TASK STATEMENT – Could you restate the data word for word and drop the pictures?

THE DATA –
════

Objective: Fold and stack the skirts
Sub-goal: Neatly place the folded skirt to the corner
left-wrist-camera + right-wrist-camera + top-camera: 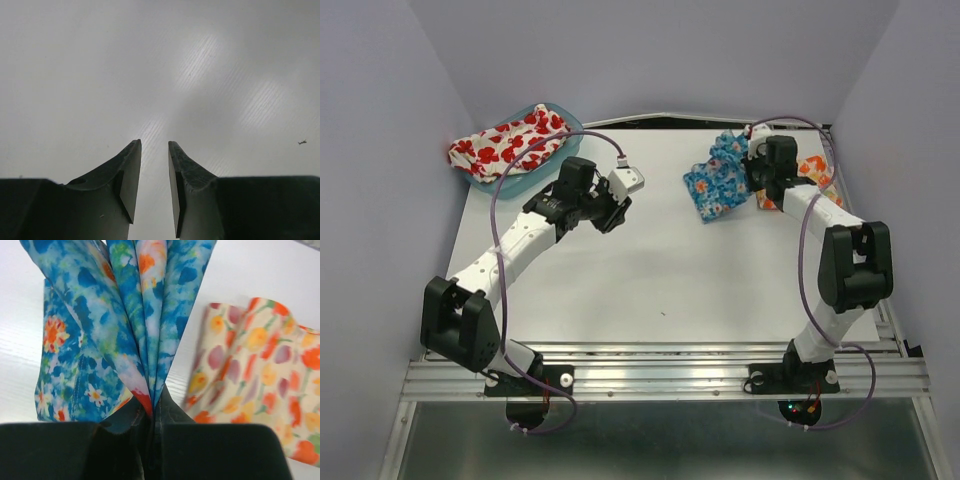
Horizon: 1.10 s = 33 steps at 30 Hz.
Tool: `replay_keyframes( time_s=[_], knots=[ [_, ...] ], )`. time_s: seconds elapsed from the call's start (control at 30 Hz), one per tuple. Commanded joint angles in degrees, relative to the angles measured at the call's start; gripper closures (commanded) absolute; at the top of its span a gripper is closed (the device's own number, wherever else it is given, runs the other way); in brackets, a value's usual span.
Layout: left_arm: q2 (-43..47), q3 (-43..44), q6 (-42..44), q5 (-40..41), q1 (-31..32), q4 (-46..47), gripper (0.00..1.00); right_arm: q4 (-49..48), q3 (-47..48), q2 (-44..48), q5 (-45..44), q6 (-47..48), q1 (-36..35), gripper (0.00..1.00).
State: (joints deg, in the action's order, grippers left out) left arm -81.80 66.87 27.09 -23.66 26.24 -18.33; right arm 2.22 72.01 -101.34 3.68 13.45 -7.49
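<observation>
The blue skirt lies crumpled at the back right of the table, and a bunched fold of it rises from my right gripper, which is shut on it. In the top view that gripper sits at the skirt's right edge. The orange-yellow skirt lies just right of it. The white skirt with red poppies drapes over the teal tub at the back left. My left gripper hovers over bare table, its jaws a little apart with nothing between them.
White walls close in the table on the left, back and right. A metal rail with both arm bases runs along the near edge. The left arm's purple cable loops above the table near the tub.
</observation>
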Motion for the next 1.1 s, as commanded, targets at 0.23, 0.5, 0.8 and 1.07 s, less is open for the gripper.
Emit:
replay_keyframes(
  time_s=[0.23, 0.5, 0.8, 1.07],
  knots=[
    [-0.11, 2.74, -0.02, -1.92, 0.13, -0.92, 0.61, 0.15, 6.03, 2.81, 1.50, 3.77, 6.34, 0.99],
    [-0.64, 3.53, 0.15, -2.27, 0.04, -1.54, 0.61, 2.44, 11.22, 2.81, 3.96, 2.98, 9.24, 0.99],
    [-1.26, 4.58, 0.42, -2.62, 0.13, -2.33, 0.61, 2.70, 14.30, 1.06, 5.63, 4.21, 11.62, 0.99],
    [-1.08, 3.97, 1.03, -2.36, 0.04, -2.94, 0.61, 4.02, 15.36, 1.14, 11.24, 3.16, 16.45, 0.99]
  ],
)
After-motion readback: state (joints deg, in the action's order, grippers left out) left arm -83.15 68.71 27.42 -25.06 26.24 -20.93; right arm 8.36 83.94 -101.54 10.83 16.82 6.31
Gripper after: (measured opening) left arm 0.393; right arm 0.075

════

REPLY TO THE TASK –
Objective: Fold and stack the skirts
Sub-goal: Neatly place the folded skirt to the corner
left-wrist-camera + right-wrist-camera + top-camera: 
Horizon: 1.10 s = 33 steps at 30 Hz.
Tool: `replay_keyframes( time_s=[_], knots=[ [_, ...] ], )`. time_s: seconds elapsed from the call's start (control at 30 Hz), one per tuple. Commanded joint angles in degrees, relative to the angles measured at the call's start; gripper closures (commanded) absolute; at the top of its span a gripper is closed (the device's own number, wherever else it is given, runs the other way); in brackets, a value's usual span.
Layout: left_arm: q2 (-43..47), q3 (-43..44), q6 (-42..44), q5 (-40..41), q1 (-31..32), q4 (-46..47), gripper (0.00..1.00); right_arm: q4 (-49..48), q3 (-47..48), q2 (-44..48), q5 (-45..44), q6 (-47..48), q1 (-36..35), gripper (0.00..1.00).
State: (joints deg, in the action's order, grippers left out) left arm -81.80 66.87 27.09 -23.66 26.24 -18.33; right arm 2.22 72.01 -101.34 3.68 13.45 -7.49
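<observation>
The blue skirt lies crumpled at the back right of the table, and a bunched fold of it rises from my right gripper, which is shut on it. In the top view that gripper sits at the skirt's right edge. The orange-yellow skirt lies just right of it. The white skirt with red poppies drapes over the teal tub at the back left. My left gripper hovers over bare table, its jaws a little apart with nothing between them.
White walls close in the table on the left, back and right. A metal rail with both arm bases runs along the near edge. The left arm's purple cable loops above the table near the tub.
</observation>
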Motion for the next 1.1 s, as commanded, targets at 0.23, 0.5, 0.8 and 1.07 s, less is open for the gripper.
Emit:
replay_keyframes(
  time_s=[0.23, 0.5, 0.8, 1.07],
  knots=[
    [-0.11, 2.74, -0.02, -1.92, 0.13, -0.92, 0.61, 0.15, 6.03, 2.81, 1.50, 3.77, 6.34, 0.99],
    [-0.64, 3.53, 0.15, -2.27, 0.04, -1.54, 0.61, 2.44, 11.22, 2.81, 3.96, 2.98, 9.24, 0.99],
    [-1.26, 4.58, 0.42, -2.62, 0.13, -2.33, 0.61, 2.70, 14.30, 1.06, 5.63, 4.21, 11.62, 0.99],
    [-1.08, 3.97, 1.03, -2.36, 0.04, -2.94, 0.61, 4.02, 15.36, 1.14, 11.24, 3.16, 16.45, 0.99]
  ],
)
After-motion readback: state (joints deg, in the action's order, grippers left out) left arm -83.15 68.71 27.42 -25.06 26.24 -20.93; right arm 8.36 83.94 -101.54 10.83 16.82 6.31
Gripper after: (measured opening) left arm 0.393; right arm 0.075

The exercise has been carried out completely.